**Exercise goal**
The whole listing is to be given again without alteration, except that its pictures are dropped.

**Information shown**
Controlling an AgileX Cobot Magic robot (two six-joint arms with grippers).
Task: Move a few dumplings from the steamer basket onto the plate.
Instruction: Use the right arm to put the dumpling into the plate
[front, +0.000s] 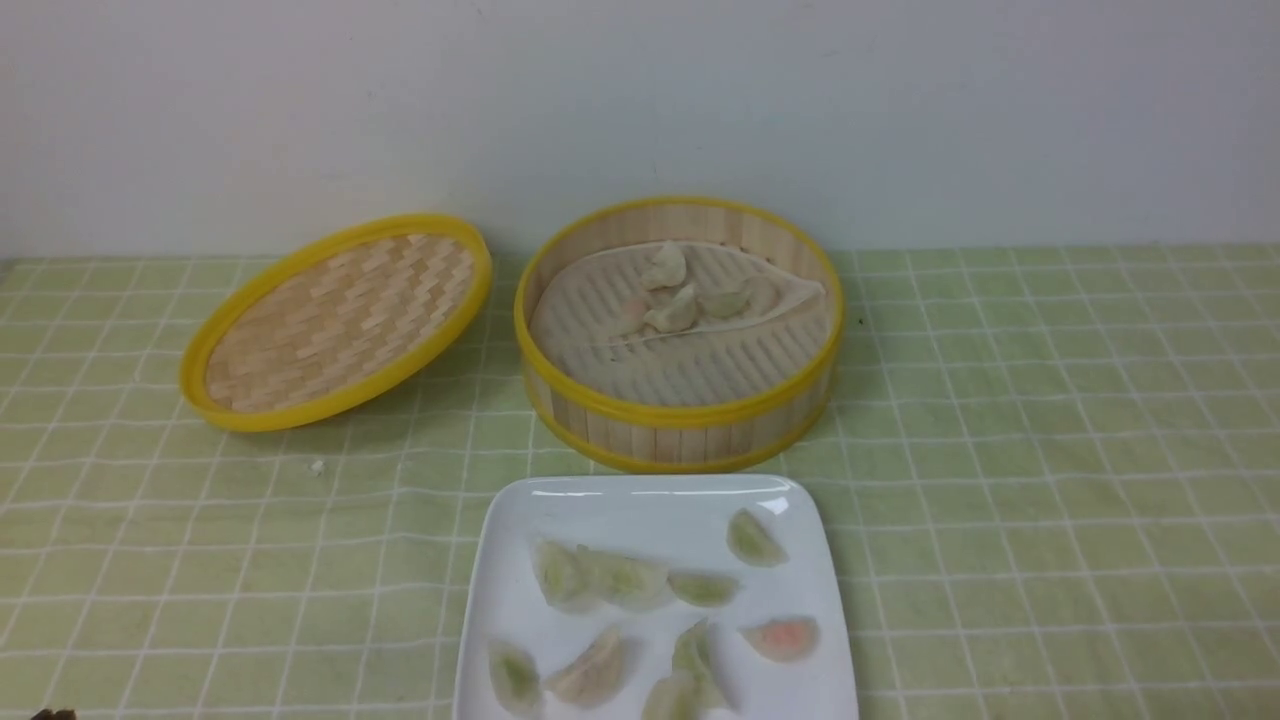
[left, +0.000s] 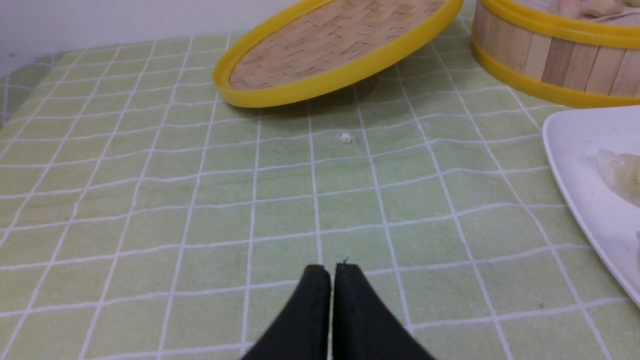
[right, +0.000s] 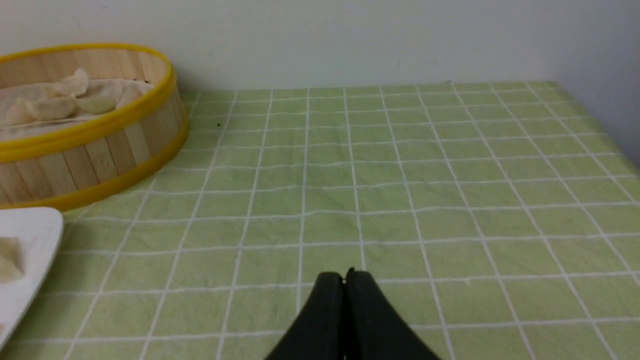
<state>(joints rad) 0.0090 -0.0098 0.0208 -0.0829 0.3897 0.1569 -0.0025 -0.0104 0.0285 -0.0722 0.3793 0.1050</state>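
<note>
With both the left gripper (left: 332, 267) and right gripper (right: 344, 274) sitting clenched and empty, soft, slippery-looking dumplings (front: 672, 312) are waiting in the basket (front: 680, 415), likely needing gentle pinches across their plump middles.

The steamer basket (front: 680, 420) is sitting upright on the tabletop (front: 1050, 450), a deep round tub of pale bamboo slats with yellow rims, its pale perforated liner sheet (front: 690, 350) lying rumpled inside. A small cluster of dumplings (front: 690, 295) is resting on the liner toward the back (three or four, hard to count). Just in front of the basket, nearly touching it, the glossy white plate (front: 510, 600) is lying flat, carrying about eight crescent dumplings (front: 620, 580) with translucent pleated skins, most tinted greenish, one pinkish dumpling (front: 782, 638) lying near the right edge.
</note>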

**Expected answer**
Controlling an AgileX Cobot Magic robot (two six-joint arms with grippers).
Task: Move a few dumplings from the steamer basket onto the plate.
Instruction: Use the right arm to put the dumpling into the plate
[front, +0.000s] 
[left, +0.000s] 
[right, +0.000s] 
<state>(joints rad) 0.0090 -0.0098 0.0208 -0.0829 0.3897 0.1569 -0.0025 -0.0104 0.0285 -0.0722 0.3793 0.1050</state>
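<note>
With both the left gripper (left: 332, 267) and right gripper (right: 344, 274) sitting clenched and empty, soft, slippery-looking dumplings (front: 672, 312) are waiting in the basket (front: 680, 415), likely needing gentle pinches across their plump middles.

The steamer basket (front: 680, 420) is sitting upright on the tabletop (front: 1050, 450), a deep round tub of pale bamboo slats with yellow rims, its pale perforated liner sheet (front: 690, 350) lying rumpled inside. A small cluster of dumplings (front: 690, 295) is resting on the liner toward the back (three or four, hard to count). Just in front of the basket, nearly touching it, the glossy white plate (front: 510, 600) is lying flat, carrying about eight crescent dumplings (front: 620, 580) with translucent pleated skins, most tinted greenish, one pinkish dumpling (front: 782, 638) lying near the right edge.
</note>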

Nothing else is part of this output.